#### ACTIVITY
For every line in the material, produce an exact copy.

─── INPUT DATA ───

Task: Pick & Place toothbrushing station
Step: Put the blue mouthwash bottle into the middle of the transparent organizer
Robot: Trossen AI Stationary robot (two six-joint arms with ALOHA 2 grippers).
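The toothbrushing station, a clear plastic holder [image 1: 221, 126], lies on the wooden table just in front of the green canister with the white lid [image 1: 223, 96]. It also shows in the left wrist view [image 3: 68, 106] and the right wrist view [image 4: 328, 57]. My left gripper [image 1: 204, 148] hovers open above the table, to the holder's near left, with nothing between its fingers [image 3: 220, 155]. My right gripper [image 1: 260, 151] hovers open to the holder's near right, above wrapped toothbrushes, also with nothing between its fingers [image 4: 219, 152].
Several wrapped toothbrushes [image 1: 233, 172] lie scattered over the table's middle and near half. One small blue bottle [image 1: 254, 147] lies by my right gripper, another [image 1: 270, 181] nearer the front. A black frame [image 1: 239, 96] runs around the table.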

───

#### THE COMPLETED TASK
Task: Pick & Place toothbrushing station
Step: Put the blue mouthwash bottle into the middle of the transparent organizer
Robot: Trossen AI Stationary robot (two six-joint arms with ALOHA 2 grippers).
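The toothbrushing station, a clear plastic holder [image 1: 221, 126], lies on the wooden table just in front of the green canister with the white lid [image 1: 223, 96]. It also shows in the left wrist view [image 3: 68, 106] and the right wrist view [image 4: 328, 57]. My left gripper [image 1: 204, 148] hovers open above the table, to the holder's near left, with nothing between its fingers [image 3: 220, 155]. My right gripper [image 1: 260, 151] hovers open to the holder's near right, above wrapped toothbrushes, also with nothing between its fingers [image 4: 219, 152].
Several wrapped toothbrushes [image 1: 233, 172] lie scattered over the table's middle and near half. One small blue bottle [image 1: 254, 147] lies by my right gripper, another [image 1: 270, 181] nearer the front. A black frame [image 1: 239, 96] runs around the table.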

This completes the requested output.